“Vi invito a leggere bene il provvedimento che è erga omnes, per cui si riferisce a tutti i soggetti che non siano autonomi e dunque anche a persone in grado di intendere e di volere che, dunque, devono accettare il sondino anche non volendo“
Emma Bonino oggi alle 13.49
Se poi vogliamo vagliare meglio la possibilità che il decreto – adesso disegno di legge – possa, tra oggi e domani, diventare legge, possiamo senz’altro dire che non si è mai vista una sequenza così breve, tra il disegno di legge e l’approvazione, in un caso così eclatante e importante come questo. Ciò significa, soprattutto, che non tutti i parlamentari contrari all’emendamento potranno esprimere la loro opinione alle Camere proprio per via delle regolamentazioni parlamentari: di fatto diventa una vera e propria prevaricazione al confronto parlamentare. E questo in uno Stato di Diritto non dovrebbe mai accadere.
Leggendo bene il decreto notiamo delle incongruenze sostanziali tra ciò che dice la Costituzione e cosa obbliga il testo: fin quando non ci sarà una legge specifica sul testamento biologico, nessuno potrà sospendere l’alimentazione e l’idratazione ad un paziente.

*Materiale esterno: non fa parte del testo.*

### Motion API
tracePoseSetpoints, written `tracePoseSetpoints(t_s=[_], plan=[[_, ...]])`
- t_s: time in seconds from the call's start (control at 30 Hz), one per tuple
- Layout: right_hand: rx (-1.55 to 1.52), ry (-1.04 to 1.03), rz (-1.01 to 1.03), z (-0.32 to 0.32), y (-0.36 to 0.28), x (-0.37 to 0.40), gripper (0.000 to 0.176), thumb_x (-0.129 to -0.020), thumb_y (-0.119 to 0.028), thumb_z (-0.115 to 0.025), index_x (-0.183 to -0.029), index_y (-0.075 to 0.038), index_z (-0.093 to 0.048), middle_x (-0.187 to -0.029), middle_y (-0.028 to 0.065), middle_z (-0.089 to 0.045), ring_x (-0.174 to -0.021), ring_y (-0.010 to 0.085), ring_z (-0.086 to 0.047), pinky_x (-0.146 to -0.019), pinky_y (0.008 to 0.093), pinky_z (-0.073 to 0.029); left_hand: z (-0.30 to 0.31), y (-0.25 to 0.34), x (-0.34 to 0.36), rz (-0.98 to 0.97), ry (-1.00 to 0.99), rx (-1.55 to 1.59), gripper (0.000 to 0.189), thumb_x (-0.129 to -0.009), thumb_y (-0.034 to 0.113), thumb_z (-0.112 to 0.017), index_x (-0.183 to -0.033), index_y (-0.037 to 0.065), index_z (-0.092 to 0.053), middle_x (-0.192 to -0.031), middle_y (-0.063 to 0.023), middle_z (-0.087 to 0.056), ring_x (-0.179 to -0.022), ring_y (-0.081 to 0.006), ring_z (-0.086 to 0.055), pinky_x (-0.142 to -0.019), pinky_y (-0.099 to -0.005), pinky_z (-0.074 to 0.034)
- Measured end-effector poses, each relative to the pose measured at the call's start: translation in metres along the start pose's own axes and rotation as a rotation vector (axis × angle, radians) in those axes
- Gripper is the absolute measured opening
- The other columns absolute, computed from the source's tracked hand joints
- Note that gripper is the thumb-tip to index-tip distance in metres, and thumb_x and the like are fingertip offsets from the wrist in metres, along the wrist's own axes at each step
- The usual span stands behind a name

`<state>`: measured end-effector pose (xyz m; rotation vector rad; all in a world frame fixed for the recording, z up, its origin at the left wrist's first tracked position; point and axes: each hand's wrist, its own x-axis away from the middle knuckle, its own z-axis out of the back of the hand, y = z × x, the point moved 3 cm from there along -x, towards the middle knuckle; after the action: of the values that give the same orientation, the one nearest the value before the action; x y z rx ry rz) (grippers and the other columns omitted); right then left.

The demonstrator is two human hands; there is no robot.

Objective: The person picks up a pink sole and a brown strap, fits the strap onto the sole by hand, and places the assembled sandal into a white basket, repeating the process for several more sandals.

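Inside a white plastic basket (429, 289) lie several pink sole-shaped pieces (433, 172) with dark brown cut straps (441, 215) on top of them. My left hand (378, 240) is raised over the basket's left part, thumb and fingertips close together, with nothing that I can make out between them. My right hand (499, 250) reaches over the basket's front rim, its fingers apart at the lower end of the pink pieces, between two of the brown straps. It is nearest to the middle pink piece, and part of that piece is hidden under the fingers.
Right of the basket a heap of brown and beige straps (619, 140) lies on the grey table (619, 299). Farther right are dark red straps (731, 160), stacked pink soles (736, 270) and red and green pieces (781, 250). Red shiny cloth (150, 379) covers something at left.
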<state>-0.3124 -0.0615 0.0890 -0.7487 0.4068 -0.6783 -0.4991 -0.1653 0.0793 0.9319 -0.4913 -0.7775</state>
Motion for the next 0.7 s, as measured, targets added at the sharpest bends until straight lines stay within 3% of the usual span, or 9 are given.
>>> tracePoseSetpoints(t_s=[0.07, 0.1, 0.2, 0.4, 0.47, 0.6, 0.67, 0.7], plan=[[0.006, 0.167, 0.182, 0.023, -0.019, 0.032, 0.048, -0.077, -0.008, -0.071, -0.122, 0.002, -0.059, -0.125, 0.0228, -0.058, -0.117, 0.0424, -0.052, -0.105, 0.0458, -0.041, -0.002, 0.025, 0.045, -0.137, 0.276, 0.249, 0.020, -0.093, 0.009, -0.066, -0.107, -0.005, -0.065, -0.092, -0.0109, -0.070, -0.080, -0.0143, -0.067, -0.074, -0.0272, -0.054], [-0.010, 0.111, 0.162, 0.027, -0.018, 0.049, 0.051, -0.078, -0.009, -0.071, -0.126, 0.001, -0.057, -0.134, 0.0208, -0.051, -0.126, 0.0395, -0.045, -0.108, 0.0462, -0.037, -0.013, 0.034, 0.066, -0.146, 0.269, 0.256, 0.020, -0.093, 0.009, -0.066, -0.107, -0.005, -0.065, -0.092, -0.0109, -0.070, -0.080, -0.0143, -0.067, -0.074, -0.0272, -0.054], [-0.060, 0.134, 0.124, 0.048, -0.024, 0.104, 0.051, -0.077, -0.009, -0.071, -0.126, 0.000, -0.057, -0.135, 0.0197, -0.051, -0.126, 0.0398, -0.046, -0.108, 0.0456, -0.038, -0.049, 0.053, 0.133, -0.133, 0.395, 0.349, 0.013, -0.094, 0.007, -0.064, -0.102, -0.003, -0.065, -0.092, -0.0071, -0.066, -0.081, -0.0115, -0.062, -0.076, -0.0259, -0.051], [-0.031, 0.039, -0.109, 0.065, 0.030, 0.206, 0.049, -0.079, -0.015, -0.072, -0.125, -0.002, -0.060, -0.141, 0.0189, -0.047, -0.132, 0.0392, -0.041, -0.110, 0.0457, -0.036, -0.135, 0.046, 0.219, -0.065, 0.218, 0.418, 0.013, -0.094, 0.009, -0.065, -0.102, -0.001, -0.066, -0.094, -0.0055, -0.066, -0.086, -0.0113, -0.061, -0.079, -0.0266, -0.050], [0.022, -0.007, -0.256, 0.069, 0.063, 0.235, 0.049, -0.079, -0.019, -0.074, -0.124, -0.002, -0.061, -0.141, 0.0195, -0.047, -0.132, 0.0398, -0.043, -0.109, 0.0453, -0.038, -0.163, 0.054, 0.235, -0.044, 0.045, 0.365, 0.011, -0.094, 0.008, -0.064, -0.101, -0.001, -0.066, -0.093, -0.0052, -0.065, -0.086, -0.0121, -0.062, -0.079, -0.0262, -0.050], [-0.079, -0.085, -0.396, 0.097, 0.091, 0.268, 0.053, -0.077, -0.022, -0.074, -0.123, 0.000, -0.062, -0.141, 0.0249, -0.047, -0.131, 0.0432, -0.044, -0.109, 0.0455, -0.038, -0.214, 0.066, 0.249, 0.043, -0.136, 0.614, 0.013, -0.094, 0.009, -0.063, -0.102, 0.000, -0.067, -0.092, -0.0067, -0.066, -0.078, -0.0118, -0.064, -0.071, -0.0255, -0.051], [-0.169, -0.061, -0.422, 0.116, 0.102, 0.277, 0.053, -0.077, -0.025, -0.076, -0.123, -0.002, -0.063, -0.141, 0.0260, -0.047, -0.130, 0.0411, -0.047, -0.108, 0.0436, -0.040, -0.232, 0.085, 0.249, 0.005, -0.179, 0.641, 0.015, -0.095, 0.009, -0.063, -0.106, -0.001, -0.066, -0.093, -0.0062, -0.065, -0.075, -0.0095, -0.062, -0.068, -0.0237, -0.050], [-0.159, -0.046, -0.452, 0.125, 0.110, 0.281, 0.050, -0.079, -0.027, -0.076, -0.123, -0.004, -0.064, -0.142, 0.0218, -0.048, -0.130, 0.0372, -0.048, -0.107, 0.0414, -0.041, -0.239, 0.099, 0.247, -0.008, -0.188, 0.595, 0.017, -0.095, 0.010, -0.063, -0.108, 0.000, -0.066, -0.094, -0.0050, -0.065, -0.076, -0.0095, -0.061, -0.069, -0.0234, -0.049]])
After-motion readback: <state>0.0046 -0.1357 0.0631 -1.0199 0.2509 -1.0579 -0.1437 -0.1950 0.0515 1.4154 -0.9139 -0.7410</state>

Quando la Costituzione invece afferma che nessuno può essere sottoposto a trattamenti medici contro la sua volontà. Tante volte la Cassazione ha dato ragione a chi non chiedeva l’accanimento terapeutico, quindi, già così, il decreto va contro la Costituzione e le numerose sentenze della Cassazione. Berlusconi ha detto che cambierà la Costituzione, ma fin quando questo non avverrà, l’unica da seguire è quella adesso in vigore. Quindi il decreto è fuorilegge. Inoltre la Englaro ha dalla sua il definitivo riconoscimento della Cassazione di staccare la spina: se il Governo approva la legge che obbliga a mantenerla in vita, tale legge potrà cancellare una sentenza della Suprema Corte?